[Exercise details]: Reproduce all of the data exactly as written.

(Beginning of Collected material)

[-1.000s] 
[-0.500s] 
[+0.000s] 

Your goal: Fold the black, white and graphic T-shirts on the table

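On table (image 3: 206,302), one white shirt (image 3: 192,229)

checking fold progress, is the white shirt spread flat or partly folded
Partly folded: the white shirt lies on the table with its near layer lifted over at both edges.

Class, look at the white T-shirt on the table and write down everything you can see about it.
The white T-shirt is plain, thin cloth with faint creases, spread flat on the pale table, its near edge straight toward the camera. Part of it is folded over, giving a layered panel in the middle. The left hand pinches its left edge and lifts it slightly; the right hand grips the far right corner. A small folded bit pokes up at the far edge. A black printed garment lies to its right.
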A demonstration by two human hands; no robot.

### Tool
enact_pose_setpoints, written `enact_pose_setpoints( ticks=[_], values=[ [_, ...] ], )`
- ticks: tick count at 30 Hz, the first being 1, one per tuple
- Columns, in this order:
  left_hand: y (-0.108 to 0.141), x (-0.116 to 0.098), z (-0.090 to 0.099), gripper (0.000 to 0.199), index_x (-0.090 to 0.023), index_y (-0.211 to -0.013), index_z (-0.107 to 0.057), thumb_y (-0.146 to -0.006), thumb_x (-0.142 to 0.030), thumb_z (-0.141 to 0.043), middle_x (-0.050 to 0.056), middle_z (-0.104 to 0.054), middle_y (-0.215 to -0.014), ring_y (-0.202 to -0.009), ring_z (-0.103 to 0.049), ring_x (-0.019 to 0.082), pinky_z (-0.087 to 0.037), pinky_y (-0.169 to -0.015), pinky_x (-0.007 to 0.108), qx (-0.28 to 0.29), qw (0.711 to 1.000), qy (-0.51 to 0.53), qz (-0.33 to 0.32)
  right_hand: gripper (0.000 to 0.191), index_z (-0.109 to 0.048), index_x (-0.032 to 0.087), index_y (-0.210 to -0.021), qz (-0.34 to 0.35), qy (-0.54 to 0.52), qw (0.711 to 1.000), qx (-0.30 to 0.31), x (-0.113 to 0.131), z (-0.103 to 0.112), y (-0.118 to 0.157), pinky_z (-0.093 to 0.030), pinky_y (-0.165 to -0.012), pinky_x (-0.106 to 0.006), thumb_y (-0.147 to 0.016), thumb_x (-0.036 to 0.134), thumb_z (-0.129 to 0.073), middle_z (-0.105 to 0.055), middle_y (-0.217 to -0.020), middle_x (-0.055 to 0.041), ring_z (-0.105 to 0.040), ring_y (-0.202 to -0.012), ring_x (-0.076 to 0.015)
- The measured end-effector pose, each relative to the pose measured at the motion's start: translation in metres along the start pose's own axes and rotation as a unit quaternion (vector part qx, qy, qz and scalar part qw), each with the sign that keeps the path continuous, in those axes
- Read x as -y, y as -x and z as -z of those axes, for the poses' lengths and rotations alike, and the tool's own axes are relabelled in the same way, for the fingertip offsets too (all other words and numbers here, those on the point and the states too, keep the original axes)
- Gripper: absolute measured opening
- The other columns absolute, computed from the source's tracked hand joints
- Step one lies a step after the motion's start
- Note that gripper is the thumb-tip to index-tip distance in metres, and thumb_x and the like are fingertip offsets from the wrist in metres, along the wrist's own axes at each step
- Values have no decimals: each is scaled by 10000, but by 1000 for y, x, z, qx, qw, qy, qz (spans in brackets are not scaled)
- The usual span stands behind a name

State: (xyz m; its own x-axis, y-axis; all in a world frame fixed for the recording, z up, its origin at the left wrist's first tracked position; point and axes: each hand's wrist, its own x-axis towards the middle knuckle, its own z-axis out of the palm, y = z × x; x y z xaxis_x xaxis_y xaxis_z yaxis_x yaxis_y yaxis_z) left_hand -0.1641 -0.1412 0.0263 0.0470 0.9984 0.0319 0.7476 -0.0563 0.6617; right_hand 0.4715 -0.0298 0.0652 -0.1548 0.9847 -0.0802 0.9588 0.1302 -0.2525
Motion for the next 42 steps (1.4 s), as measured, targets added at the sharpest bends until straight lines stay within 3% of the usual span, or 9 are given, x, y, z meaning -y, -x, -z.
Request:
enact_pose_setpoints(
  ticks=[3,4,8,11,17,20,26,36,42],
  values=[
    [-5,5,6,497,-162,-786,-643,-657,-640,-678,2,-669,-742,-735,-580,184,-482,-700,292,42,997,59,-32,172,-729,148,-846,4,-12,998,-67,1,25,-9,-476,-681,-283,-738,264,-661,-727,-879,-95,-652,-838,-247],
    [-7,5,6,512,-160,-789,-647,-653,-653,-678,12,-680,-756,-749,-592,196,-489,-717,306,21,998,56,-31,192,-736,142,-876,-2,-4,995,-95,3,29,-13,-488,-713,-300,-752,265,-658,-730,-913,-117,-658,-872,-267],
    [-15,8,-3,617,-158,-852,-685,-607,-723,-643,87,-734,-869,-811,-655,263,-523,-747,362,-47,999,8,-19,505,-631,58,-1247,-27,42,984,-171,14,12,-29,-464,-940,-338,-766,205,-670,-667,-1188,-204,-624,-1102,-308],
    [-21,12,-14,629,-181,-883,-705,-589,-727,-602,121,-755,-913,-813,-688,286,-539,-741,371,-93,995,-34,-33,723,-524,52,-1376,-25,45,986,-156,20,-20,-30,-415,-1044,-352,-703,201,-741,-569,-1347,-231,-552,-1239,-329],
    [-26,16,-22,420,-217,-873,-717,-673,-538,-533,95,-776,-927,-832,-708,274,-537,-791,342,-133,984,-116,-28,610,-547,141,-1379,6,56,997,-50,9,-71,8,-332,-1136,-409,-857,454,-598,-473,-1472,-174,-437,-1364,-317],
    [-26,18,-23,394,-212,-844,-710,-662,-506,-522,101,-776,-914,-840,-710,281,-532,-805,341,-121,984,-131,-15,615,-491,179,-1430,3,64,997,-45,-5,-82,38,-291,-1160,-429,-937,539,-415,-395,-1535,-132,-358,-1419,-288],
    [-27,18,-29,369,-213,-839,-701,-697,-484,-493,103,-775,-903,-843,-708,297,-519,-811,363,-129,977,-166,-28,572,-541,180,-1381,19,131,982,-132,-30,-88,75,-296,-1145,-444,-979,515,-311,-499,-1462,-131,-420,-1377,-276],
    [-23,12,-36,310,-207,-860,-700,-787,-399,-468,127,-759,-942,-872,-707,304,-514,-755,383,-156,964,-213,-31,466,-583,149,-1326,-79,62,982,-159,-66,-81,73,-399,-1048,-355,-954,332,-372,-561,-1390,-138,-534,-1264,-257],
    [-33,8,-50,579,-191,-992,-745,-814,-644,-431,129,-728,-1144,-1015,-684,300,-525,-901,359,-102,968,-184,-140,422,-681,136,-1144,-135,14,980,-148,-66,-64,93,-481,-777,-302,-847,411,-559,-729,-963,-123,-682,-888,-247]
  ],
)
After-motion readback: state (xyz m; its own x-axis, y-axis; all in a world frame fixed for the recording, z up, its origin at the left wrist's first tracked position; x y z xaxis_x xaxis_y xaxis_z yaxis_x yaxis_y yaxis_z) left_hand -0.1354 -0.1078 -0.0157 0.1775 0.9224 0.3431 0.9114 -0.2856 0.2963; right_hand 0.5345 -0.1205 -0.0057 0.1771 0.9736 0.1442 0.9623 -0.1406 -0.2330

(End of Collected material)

[Exercise solution]:
[-1.000s] 
[-0.500s] 
[+0.000s] 

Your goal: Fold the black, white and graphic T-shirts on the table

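On table (image 3: 206,302), one white shirt (image 3: 192,229)

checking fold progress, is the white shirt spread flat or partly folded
Partly folded: the white shirt lies on the table with its near layer lifted over at both edges.

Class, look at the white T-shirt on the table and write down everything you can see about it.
The white T-shirt is plain, thin cloth with faint creases, spread flat on the pale table, its near edge straight toward the camera. Part of it is folded over, giving a layered panel in the middle. The left hand pinches its left edge and lifts it slightly; the right hand grips the far right corner. A small folded bit pokes up at the far edge. A black printed garment lies to its right.
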A demonstration by two human hands; no robot.

### Tool
enact_pose_setpoints, written `enact_pose_setpoints( ticks=[_], values=[ [_, ...] ], )`
- ticks: tick count at 30 Hz, the first being 1, one per tuple
- Columns, in this order:
  left_hand: y (-0.108 to 0.141), x (-0.116 to 0.098), z (-0.090 to 0.099), gripper (0.000 to 0.199), index_x (-0.090 to 0.023), index_y (-0.211 to -0.013), index_z (-0.107 to 0.057), thumb_y (-0.146 to -0.006), thumb_x (-0.142 to 0.030), thumb_z (-0.141 to 0.043), middle_x (-0.050 to 0.056), middle_z (-0.104 to 0.054), middle_y (-0.215 to -0.014), ring_y (-0.202 to -0.009), ring_z (-0.103 to 0.049), ring_x (-0.019 to 0.082), pinky_z (-0.087 to 0.037), pinky_y (-0.169 to -0.015), pinky_x (-0.007 to 0.108), qx (-0.28 to 0.29), qw (0.711 to 1.000), qy (-0.51 to 0.53), qz (-0.33 to 0.32)
  right_hand: gripper (0.000 to 0.191), index_z (-0.109 to 0.048), index_x (-0.032 to 0.087), index_y (-0.210 to -0.021), qz (-0.34 to 0.35), qy (-0.54 to 0.52), qw (0.711 to 1.000), qx (-0.30 to 0.31), x (-0.113 to 0.131), z (-0.103 to 0.112), y (-0.118 to 0.157), pinky_z (-0.093 to 0.030), pinky_y (-0.165 to -0.012), pinky_x (-0.106 to 0.006), thumb_y (-0.147 to 0.016), thumb_x (-0.036 to 0.134), thumb_z (-0.129 to 0.073), middle_z (-0.105 to 0.055), middle_y (-0.217 to -0.020), middle_x (-0.055 to 0.041), ring_z (-0.105 to 0.040), ring_y (-0.202 to -0.012), ring_x (-0.076 to 0.015)
- The measured end-effector pose, each relative to the pose measured at the motion's start: translation in metres along the start pose's own axes and rotation as a unit quaternion (vector part qx, qy, qz and scalar part qw), each with the sign that keeps the path continuous, in those axes
- Read x as -y, y as -x and z as -z of those axes, for the poses' lengths and rotations alike, and the tool's own axes are relabelled in the same way, for the fingertip offsets too (all other words and numbers here, those on the point and the states too, keep the original axes)
- Gripper: absolute measured opening
- The other columns absolute, computed from the source's tracked hand joints
- Step one lies a step after the motion's start
- Note that gripper is the thumb-tip to index-tip distance in metres, and thumb_x and the like are fingertip offsets from the wrist in metres, along the wrist's own axes at each step
- Values have no decimals: each is scaled by 10000, but by 1000 for y, x, z, qx, qw, qy, qz (spans in brackets are not scaled)
- The usual span stands behind a name

State: (xyz m; its own x-axis, y-axis; all in a world frame fixed for the recording, z up, its origin at the left wrist's first tracked position; point and axes: each hand's wrist, its own x-axis towards the middle knuckle, its own z-axis out of the palm, y = z × x; x y z xaxis_x xaxis_y xaxis_z yaxis_x yaxis_y yaxis_z) left_hand -0.1641 -0.1412 0.0263 0.0470 0.9984 0.0319 0.7476 -0.0563 0.6617; right_hand 0.4715 -0.0298 0.0652 -0.1548 0.9847 -0.0802 0.9588 0.1302 -0.2525
Motion for the next 42 steps (1.4 s), as measured, targets added at the sharpest bends until straight lines stay within 3% of the usual span, or 9 are given, x, y, z meaning -y, -x, -z.
Request:
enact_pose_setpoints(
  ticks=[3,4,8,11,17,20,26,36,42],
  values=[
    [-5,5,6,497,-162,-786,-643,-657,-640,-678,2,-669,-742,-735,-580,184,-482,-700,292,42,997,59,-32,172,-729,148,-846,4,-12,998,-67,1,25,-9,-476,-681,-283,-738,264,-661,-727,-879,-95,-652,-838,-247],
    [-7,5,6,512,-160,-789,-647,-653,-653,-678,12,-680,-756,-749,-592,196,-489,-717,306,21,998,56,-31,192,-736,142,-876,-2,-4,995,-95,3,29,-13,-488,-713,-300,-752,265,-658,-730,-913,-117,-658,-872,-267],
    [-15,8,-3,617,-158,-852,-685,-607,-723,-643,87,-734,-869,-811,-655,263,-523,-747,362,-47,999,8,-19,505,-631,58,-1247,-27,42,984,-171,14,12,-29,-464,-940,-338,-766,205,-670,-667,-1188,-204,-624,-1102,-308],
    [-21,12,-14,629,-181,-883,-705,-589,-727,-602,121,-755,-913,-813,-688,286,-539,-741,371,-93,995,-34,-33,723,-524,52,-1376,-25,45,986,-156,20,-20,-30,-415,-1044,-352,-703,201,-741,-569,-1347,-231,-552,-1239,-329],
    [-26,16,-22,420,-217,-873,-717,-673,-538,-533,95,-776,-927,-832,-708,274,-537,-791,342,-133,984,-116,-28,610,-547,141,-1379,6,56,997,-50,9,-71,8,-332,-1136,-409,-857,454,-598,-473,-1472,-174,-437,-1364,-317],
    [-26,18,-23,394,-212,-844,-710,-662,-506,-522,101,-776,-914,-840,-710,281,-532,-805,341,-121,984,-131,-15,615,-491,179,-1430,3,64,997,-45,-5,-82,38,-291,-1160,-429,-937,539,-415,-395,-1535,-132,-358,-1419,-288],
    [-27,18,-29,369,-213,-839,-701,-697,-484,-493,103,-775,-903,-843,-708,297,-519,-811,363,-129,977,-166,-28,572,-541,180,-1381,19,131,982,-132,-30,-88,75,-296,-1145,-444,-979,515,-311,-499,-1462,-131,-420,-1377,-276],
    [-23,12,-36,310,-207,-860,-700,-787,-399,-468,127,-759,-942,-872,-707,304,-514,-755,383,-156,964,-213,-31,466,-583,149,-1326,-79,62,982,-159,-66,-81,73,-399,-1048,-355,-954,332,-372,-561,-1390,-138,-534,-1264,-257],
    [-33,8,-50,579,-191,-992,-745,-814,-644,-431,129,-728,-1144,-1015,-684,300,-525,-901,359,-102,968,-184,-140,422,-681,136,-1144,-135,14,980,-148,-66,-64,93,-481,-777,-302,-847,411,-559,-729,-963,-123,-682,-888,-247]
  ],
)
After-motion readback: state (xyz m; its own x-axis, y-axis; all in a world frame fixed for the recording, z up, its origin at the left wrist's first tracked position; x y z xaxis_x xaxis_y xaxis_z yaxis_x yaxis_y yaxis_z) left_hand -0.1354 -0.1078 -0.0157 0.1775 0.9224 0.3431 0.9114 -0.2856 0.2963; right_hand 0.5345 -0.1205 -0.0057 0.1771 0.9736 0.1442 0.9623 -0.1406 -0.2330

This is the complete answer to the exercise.